The Times
April 13, 2009
Lewis Smith, Environment Reporter
The arduous process of restoring fragile moorland by hand could be revolutionised with a new spray-on technique.
Regeneration is essential to cut greenhouse gas emissions because moorlands trap large quantities of carbon that would otherwise be released into the atmosphere, contributing to global warming.
The new technique means that instead of putting every new plant in the ground individually, conservationists will spray deteriorating moors with fragmented moss from a helicopter.
A trial will take place in the Peak District, where several square miles of moors have lost the bog plants that protect the peat underneath from eroding. Tests conducted already this year on a smaller scale, using fragmented sphagnum moss, have proved so encouraging that they are to be expanded to a landscape scale.

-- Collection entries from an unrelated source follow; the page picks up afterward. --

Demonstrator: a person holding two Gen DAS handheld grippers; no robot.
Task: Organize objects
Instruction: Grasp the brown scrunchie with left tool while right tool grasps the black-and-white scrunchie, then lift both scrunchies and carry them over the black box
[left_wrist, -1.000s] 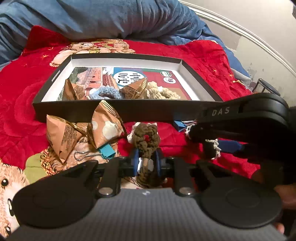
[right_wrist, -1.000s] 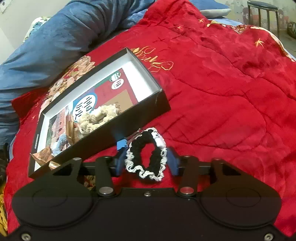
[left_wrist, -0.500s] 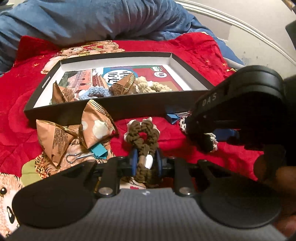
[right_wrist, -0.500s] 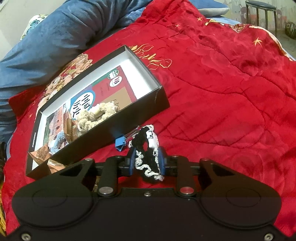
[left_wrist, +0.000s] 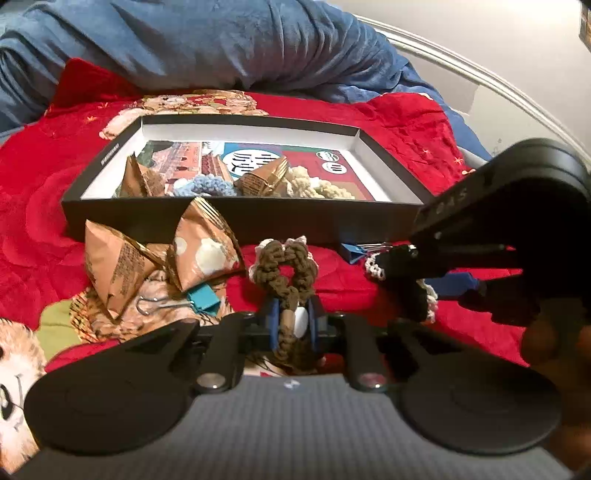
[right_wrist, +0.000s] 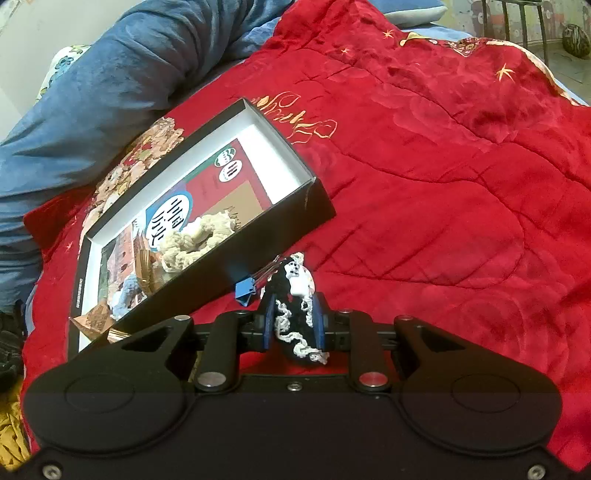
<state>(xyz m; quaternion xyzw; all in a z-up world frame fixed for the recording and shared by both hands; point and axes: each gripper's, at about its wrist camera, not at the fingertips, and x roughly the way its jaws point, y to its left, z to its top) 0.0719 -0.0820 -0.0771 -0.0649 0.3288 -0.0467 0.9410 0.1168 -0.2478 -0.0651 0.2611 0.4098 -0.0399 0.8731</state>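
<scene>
- Snack packets (left_wrist: 147, 258), two tan foil pouches, lie on the red quilt (right_wrist: 443, 184) just in front of the box's near wall, at the left of the left wrist view; a teal binder clip (left_wrist: 203, 300) sits just below them.
- Black shallow box (left_wrist: 258, 225) holds a blue crocheted scrunchie (left_wrist: 205, 186), two more packets and a cream scrunchie (left_wrist: 317, 186) on a printed sheet.
- Left gripper (left_wrist: 293, 323) is clamped tight on a brown crocheted scrunchie (left_wrist: 282, 267), whose loop stands out beyond the pads.
- Blue binder clip (right_wrist: 245, 290) lies against the box's near wall.
- Right gripper (right_wrist: 293, 326) has its jaws closing, pads already pressing a black scrunchie with white trim (right_wrist: 295, 295), squeezed narrow, just beside that clip.
</scene>
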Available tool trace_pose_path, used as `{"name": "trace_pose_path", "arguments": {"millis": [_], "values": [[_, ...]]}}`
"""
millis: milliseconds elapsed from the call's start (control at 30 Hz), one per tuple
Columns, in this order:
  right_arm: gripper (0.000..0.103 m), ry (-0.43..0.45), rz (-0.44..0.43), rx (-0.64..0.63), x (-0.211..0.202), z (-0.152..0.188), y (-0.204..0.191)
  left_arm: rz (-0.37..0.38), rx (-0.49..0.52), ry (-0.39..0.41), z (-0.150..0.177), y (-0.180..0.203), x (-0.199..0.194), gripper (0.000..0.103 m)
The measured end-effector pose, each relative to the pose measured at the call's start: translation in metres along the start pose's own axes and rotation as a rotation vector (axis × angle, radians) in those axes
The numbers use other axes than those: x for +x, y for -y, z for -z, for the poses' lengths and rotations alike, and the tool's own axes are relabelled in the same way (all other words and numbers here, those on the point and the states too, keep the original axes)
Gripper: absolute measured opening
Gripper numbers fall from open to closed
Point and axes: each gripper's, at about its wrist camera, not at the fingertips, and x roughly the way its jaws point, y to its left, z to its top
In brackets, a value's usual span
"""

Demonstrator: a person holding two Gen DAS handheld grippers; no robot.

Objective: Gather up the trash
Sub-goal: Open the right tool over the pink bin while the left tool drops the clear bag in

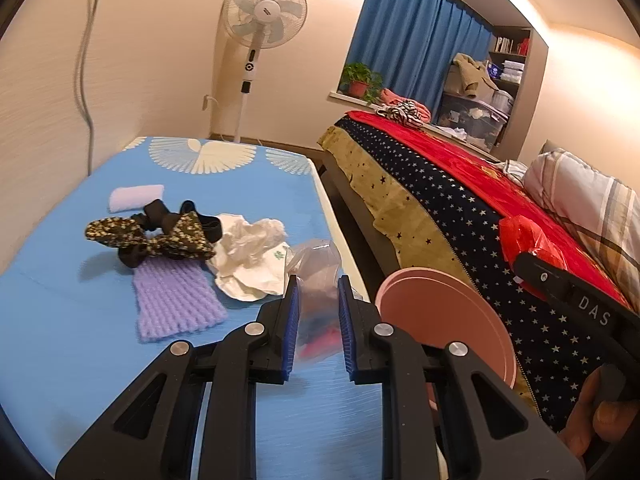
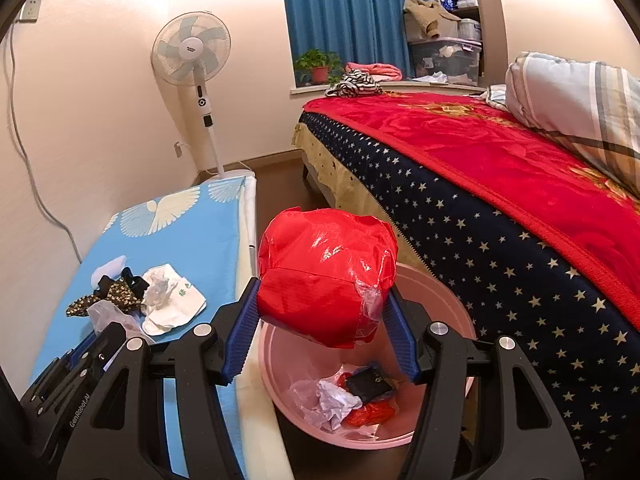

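Right claw (image 2: 320, 312) gripping red bag (image 2: 324, 268), left claw (image 1: 318, 320) parted

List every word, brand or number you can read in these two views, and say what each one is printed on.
"DAS": on the black body of the right gripper.
"GenRobot.AI": on the black body of the left gripper.
Badge on the fan hub: too small to read.
Green print on the white crumpled wrapper: too blurred to read.
Book spines on the shelf: too small to read.
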Motion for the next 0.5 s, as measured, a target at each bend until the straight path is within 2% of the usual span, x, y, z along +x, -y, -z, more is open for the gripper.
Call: {"name": "trace_pose_path", "arguments": {"millis": [500], "values": [[0.059,0.006,0.090,0.045,0.008,-0.003,0.032,0.074,0.074,-0.021,0.005,0.043,0.022,0.019]]}}
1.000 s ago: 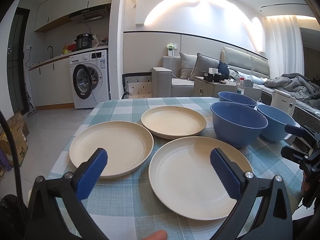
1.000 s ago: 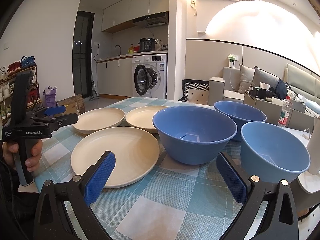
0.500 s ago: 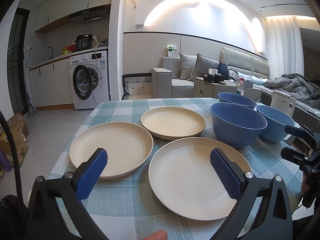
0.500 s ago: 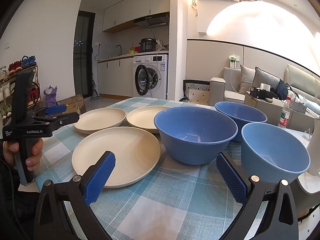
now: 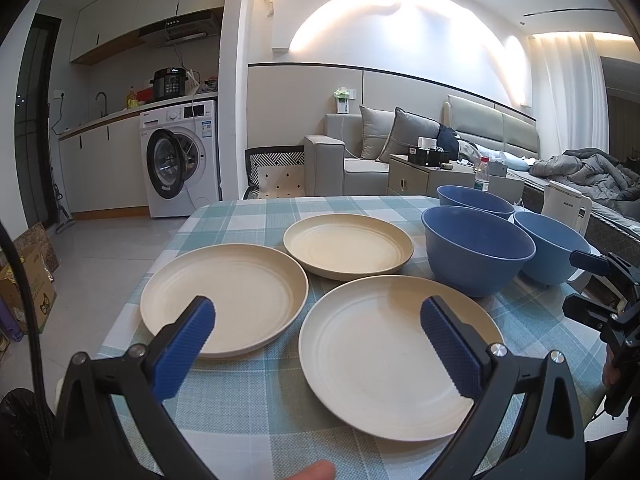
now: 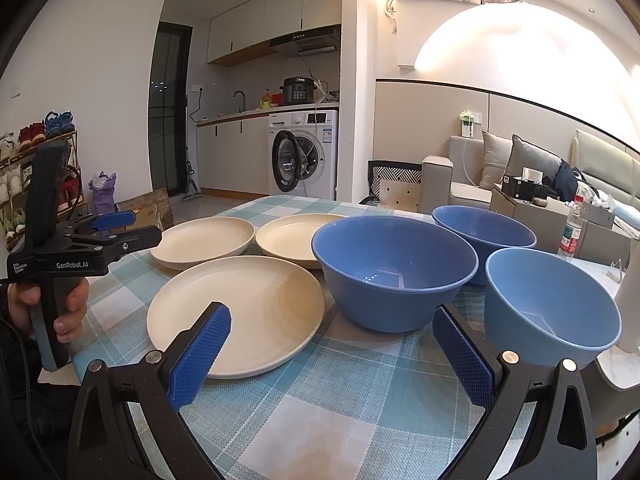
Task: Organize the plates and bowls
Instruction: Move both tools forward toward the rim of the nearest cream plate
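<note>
Three smooth, round cream plates sit flat, rims up, on the checked tablecloth (image 5: pixel 248 212). The nearest plate (image 5: pixel 396 360) is our landmark: a second plate (image 5: pixel 224 296) just left, a third plate (image 5: pixel 348 246) behind, three glossy blue bowls (image 6: pixel 394 272) upright to its right. Left gripper (image 5: pixel 316 344) spread wide above it, empty; right gripper (image 6: pixel 332 356) likewise released, ribbed blue pads (image 6: pixel 200 354) apart.

Three cream plates (image 5: pixel 400 356) (image 5: pixel 224 300) (image 5: pixel 348 246) lie flat and unstacked toward the checked tabletop's left edge. Three blue bowls (image 6: pixel 394 270) (image 6: pixel 550 304) (image 6: pixel 484 226) stand upright, clustered toward its right edge, all empty.
</note>
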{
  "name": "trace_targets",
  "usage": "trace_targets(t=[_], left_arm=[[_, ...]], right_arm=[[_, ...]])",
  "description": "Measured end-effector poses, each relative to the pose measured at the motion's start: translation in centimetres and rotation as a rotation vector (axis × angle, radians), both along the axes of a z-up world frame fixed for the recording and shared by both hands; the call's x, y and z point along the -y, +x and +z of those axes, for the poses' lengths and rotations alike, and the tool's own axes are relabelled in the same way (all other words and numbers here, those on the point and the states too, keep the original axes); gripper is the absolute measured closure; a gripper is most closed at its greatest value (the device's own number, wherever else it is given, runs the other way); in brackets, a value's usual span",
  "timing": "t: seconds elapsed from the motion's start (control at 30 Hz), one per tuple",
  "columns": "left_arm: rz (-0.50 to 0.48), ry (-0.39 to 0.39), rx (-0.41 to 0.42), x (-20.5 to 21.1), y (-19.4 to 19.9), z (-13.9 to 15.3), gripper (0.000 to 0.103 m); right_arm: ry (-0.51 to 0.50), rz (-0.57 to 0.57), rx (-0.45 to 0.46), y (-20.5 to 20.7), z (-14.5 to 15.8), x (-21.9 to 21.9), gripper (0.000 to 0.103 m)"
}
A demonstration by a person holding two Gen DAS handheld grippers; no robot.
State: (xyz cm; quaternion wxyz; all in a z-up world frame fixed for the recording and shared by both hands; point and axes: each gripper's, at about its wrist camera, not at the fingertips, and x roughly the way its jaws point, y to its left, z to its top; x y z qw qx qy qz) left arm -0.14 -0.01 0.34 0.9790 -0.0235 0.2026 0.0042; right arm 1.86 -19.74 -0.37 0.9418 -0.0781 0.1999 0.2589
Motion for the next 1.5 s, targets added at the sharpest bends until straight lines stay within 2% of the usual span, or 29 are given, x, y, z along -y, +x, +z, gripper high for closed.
trace_targets(t=[0.93, 1.5], left_arm=[[0.027, 0.009, -0.020, -1.0, 0.0, 1.3, 0.000], [0.072, 0.022, -0.029, -2.0, 0.2, 2.8, 0.000]], right_arm=[[0.027, 0.016, -0.040, 1.2, 1.0, -1.9, 0.000], [0.034, 0.018, -0.046, 1.8, 3.8, -4.0, 0.000]])
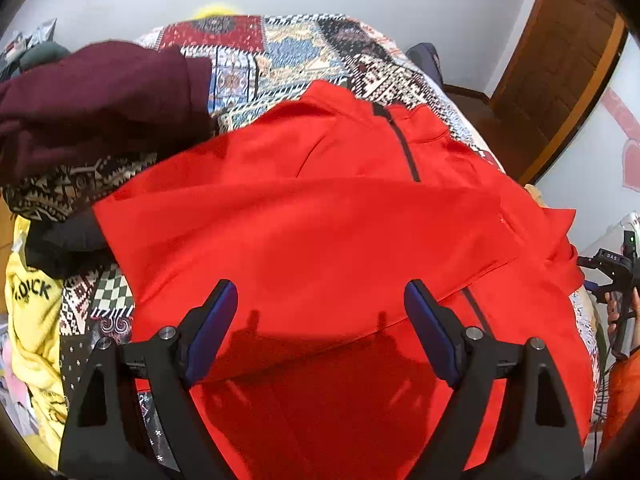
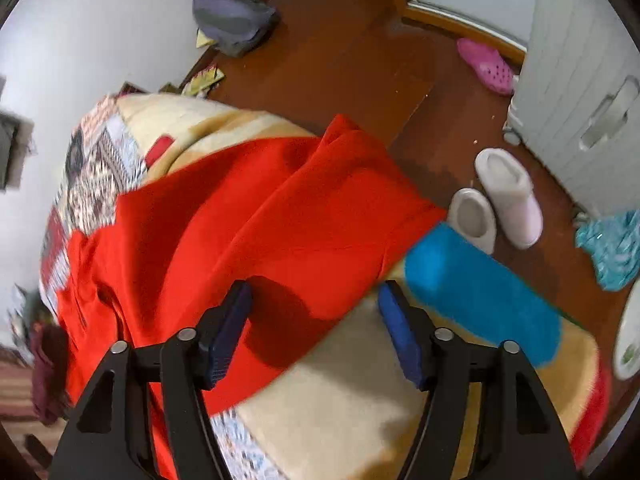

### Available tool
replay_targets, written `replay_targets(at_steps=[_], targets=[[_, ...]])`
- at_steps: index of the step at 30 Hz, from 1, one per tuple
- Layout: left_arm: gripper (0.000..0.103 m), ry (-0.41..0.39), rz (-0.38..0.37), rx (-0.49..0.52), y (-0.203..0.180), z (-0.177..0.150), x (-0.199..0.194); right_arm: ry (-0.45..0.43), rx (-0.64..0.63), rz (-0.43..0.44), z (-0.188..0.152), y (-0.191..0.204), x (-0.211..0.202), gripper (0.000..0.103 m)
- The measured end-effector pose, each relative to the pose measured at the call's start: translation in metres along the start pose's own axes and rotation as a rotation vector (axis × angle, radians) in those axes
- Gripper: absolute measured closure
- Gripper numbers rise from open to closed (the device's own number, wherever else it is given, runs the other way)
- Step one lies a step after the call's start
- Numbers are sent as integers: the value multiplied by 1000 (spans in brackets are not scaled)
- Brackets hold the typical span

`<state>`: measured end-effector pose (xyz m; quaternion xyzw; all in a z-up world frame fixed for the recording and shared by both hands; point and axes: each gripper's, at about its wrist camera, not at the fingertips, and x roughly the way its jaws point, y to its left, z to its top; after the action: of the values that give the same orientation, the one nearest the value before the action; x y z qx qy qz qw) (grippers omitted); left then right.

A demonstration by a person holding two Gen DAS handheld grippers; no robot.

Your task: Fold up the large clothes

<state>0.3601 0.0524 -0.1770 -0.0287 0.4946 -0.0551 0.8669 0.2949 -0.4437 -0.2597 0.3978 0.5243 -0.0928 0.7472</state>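
Left wrist view: red top (image 1: 320,220) is lying spread on the bed (image 1: 248,60), crowded by a maroon garment (image 1: 100,96) and yellow shirt (image 1: 32,320). Left claw (image 1: 320,308) is hovering wide, holding nothing. Right claw (image 2: 316,308) is gaping empty too, slippers (image 2: 492,204) sitting on the floor beyond.

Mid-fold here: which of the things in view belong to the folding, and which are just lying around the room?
Job:
red jacket, spread on the patterned bedspread
maroon garment
yellow garment
left tongs and right tongs, both open

Lying about:
white slippers
pink clog
grey bag
teal cloth on the floor
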Motion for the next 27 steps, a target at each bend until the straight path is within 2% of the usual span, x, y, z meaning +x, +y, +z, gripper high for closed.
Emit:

Sphagnum moss, which can hold up to 20 times its own weight in water, was one of the main plants keeping the layer of vegetation on upland moors in place but vast swaths of it were killed by pollution and by agricultural drainage schemes.
Horticultural specialists have now worked out a way of propagating large quantities of the moss, which can still grow when cut into fragments.
“You only need a few cells to get it growing,” said Chris Dean, of Moors for the Future. “This could revolutionise restoration work throughout the country if we can make it work. We need to think big.”
Chris Smith, chairman of the Environment Agency, which is working with Moors for the Future, said: “Our upland peatlands are the UK’s biggest natural carbon store. Incredibly, this wild habitat holds around 3 billion tonnes of CO2, equivalent to 20 years of the country’s current carbon emissions.
“It’s imperative we ensure the peatlands are conserved and protected so this legacy of industral CO2 emissions stays locked up rather than escaping into the air and adding to our greenhouse gas emissions at a time when we urgently need to reduce them.”